W pomieszczeniu nastała cisza. Ren wiedział, że powinien był zacząć od udzielenia im informacji na temat Podziemi. Nawet jeśli był w stanie zapewnić reszcie gundalian bezpieczeństwo, to lepiej by było aby wiedzieli na co się porywają.
Krawler czół na sobie wyczekujące spojrzenia Zenet i Neva. Jessy akurat czytał książkę, co jakiś czas zerkając na pozostałych.
— Ech.... Nie spodziewajcie się, że Podziemia w jakikolwiek sposób będą przypominać to co pamiętacie stąd. Są o wiele bardziej żywe, przynajmniej ich właściwa część, do której dostaniemy się tunelami. Z Linehaltem żyliśmy głównie w tym najbardziej przyjemnym fragmencie Podziemi i tam właśnie zmierzamy. Najpierw będziemy iść tunelami, są istnym labiryntem i raczej panuje w nich kompletna ciemność. Pod żadnym pozorem nie wolno się nam rozdzielić. Dalej będzie tylko łatwiej, ale wszędzie musimy uważać na demony i inne tego typu stworzenia.
— Pocieszasz — Neva zaśmiał się nerwowo. — Może jeszcze mamy poczęstować potworki cukierkami?
— Jeśli twierdzisz, że masz wystarczająco mocną wolę, możesz spróbować, któregoś udobruchać krwią.

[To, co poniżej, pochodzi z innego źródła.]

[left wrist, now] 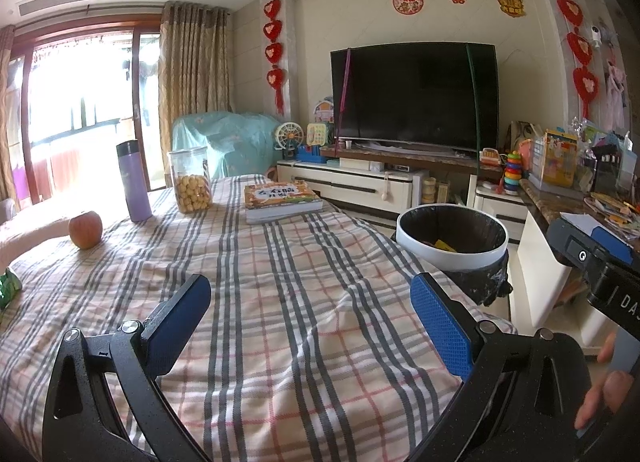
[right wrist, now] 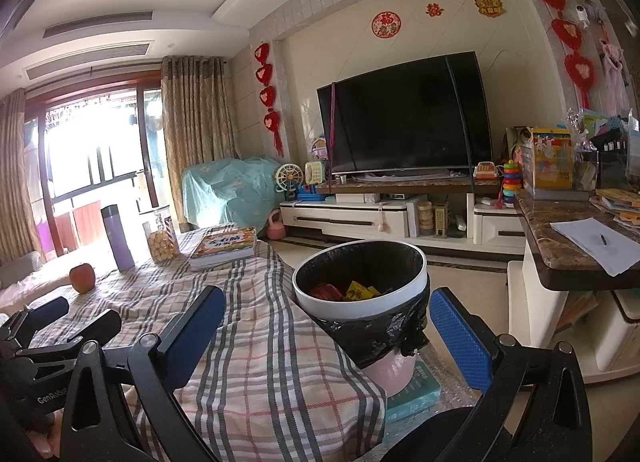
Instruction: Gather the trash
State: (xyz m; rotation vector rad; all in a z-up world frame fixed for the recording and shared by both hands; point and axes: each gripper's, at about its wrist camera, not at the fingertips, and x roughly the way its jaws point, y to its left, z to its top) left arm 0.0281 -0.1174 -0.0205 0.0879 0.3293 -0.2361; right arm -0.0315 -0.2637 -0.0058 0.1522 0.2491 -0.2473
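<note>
A green wrapper (left wrist: pixel 8 286) lies on the plaid tablecloth (left wrist: pixel 300 262) at the far left edge, half cut off by the frame. A white bin (left wrist: pixel 452 258) lined with a black bag stands off the table's right side. In the right wrist view the bin (right wrist: pixel 360 312) holds yellow and red wrappers (right wrist: pixel 360 290). My left gripper (left wrist: pixel 310 322) hovers open over bare cloth, nothing between its blue pads. My right gripper (right wrist: pixel 328 336) is open too, straddling the table's edge and the bin from above, holding nothing. The left gripper (right wrist: pixel 92 312) shows at lower left there.
An apple (left wrist: pixel 85 229), a purple flask (left wrist: pixel 134 181), a snack jar (left wrist: pixel 190 179) and a book (left wrist: pixel 282 199) stand at the table's far end. A marble counter (right wrist: pixel 560 258) with papers is at the right. A TV (left wrist: pixel 416 95) and cabinet are behind.
</note>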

— Może jeszcze posmyrać któregoś po jajach? — rzucił z udawanym gniewem Vidam, na co Ren niezauważalnie prychnął.
— Raz byś sobie darował ten rubaszny humor, Neva — mruknęła Surrow.
— Ja również uważam to za wyjątkowy brak smaku. — Glenn nadal pochłonięty książką również się w trącił.

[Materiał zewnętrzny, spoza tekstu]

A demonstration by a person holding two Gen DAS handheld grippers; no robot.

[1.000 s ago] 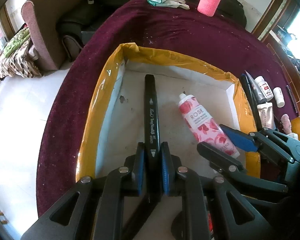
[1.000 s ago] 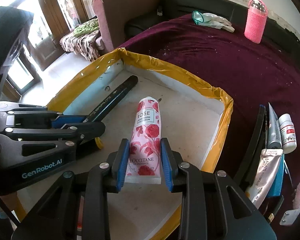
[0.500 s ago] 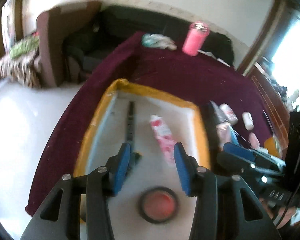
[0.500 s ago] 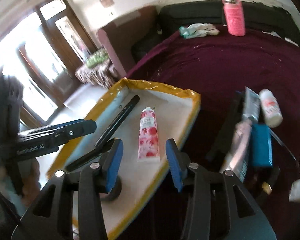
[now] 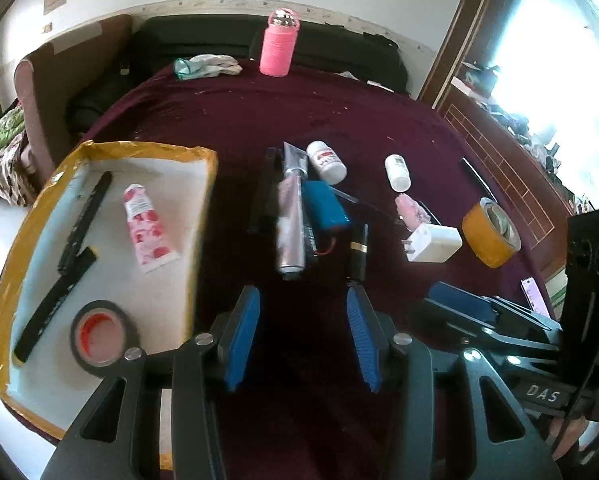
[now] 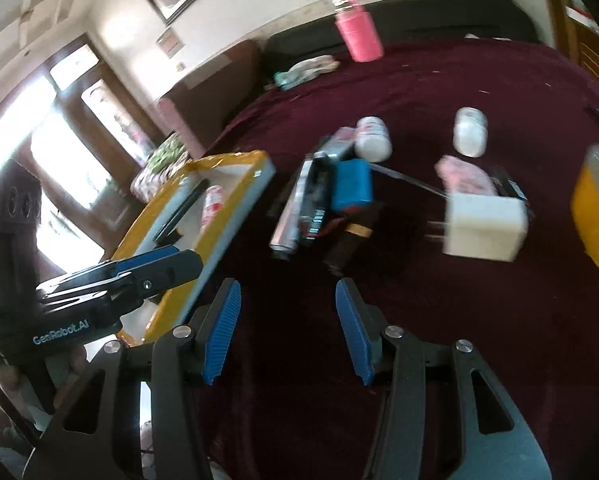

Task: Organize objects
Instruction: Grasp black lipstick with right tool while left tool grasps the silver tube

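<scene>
A yellow-rimmed white tray (image 5: pixel 209 184) on the maroon table holds a black marker (image 5: pixel 84 216), a rose hand-cream tube (image 5: pixel 147 228) and a black tape roll (image 5: pixel 101 332). Right of it lies a pile: silver tube (image 5: pixel 291 216), blue pack (image 5: pixel 325 208), black lipstick (image 5: pixel 358 250), two white bottles (image 5: pixel 326 156) (image 5: pixel 397 166), white charger (image 5: pixel 433 240), yellow tape roll (image 5: pixel 489 232). My left gripper (image 5: pixel 302 308) is open and empty above the cloth before the pile. My right gripper (image 6: pixel 287 300) is open and empty, near the lipstick (image 6: pixel 349 240) and charger (image 6: pixel 485 226).
A pink bottle (image 5: pixel 278 46) and a white glove (image 5: pixel 209 65) sit at the table's far edge, with a dark sofa behind. A phone (image 5: pixel 533 290) lies at the right. The tray (image 6: pixel 235 200) stands to the left in the right wrist view.
Both grippers let go, the left of the marker and the right of the hand-cream tube, opened, pulled back out of the tray and swung right toward the pile.
</scene>
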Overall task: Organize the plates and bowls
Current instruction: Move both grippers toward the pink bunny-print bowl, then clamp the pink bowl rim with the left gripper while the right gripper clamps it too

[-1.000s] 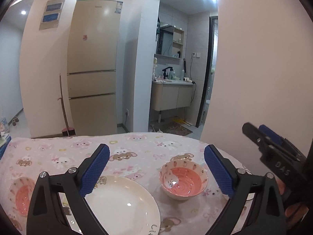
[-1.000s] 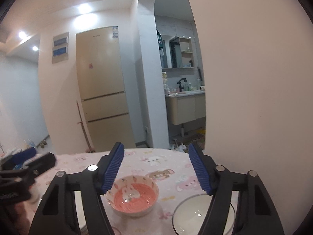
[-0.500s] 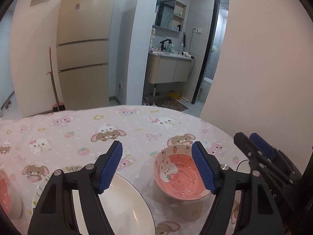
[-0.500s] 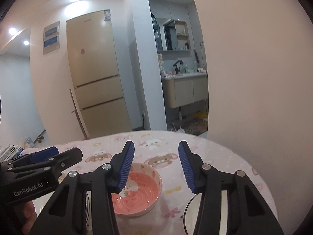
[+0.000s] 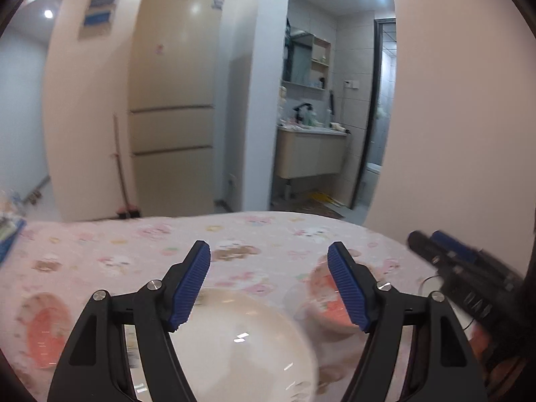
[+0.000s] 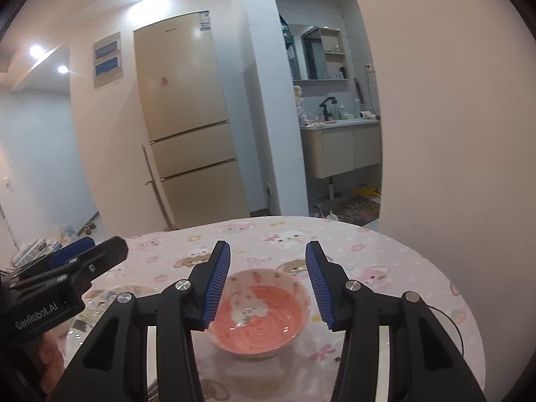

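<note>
A pink bowl [image 6: 261,311] with a cartoon pattern stands upright on the pink tablecloth [image 6: 368,254], just beyond and below my right gripper [image 6: 268,244]. That gripper is open, with nothing between its blue pads. In the blurred left wrist view my left gripper [image 5: 269,246] is open too and hovers over a large white plate [image 5: 234,345]. The same pink bowl [image 5: 321,298] shows partly behind its right finger. A second pink bowl [image 5: 43,328] sits at the far left. Each gripper shows in the other's view: the right gripper [image 5: 452,268] and the left gripper [image 6: 67,278].
A plate with a dark thin rim [image 6: 449,325] lies at the table's right edge, mostly hidden by my right finger. The round table ends close to the pink wall [image 6: 452,134] on the right. A tall fridge [image 6: 187,117] and a bathroom doorway stand behind the table.
Both grippers' jaws have narrowed. The right gripper has come lower and closer to the pink bowl. The left view dipped toward the table, then swung back up and is blurred now.
</note>
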A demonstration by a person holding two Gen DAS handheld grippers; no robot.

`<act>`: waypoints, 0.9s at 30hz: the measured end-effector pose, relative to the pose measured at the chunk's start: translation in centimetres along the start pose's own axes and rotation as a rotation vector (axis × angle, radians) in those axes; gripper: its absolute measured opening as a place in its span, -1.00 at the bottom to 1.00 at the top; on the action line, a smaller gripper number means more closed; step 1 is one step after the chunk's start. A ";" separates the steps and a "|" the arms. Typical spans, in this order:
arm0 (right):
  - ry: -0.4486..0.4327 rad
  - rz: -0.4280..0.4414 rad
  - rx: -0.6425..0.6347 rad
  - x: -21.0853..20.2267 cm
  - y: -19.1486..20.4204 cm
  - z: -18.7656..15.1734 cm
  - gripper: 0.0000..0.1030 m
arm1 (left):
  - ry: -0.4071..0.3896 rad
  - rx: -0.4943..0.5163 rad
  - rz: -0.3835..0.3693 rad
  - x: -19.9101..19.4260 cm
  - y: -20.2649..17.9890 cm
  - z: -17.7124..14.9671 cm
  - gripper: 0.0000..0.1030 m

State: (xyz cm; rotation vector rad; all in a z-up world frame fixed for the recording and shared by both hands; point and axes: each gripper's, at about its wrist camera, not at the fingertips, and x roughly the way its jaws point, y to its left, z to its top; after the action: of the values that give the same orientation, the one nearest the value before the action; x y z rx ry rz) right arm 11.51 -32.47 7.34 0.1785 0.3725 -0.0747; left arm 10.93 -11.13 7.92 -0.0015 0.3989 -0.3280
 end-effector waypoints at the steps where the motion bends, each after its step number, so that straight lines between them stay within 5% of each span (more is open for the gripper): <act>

— Nie przesadzajcie — Vidam wzruszył ramionami.
— Ren... — gdundalianka popatrzyła prosząco na Krawlera, na co on posłał jej przepraszające spojrzenie.
— Zenet, jestem generałem. Słyszałem gorsze rzeczy.
Sirone zrobiła naburmuszona minę, ku rozbawieniu Neva.
— Coś nie tak, Zenet? — powiedział zaczepnie Vidam i może by wynikło z tego coś ciekawego, gdyby nie Jessy.
Gundalianin bez jakiegokolwiek uprzedzenia położył dłoń na piersi Rena i zaczął czytać na głos jakieś niezrozumiałe słowa. Wokół dłoni Gleena zaczęły unosić się niewielkie, zielone kulki energii, które po chwili wniknęły w ciało Krawlera.
— Skończyłem — oznajmił w końcu poeta. — To powinno ci pomóc, Ren.
— Przekazanie energii — wymruczał tamten, ignorując osłupiałych Neva i Zenet. — Mogę spojrzeć? — Ren wyciągnął dłoń w znaczącym geście.
— Znasz stary dialekt? — zdziwił się Jessy, podając Krawlerowi swoją książkę.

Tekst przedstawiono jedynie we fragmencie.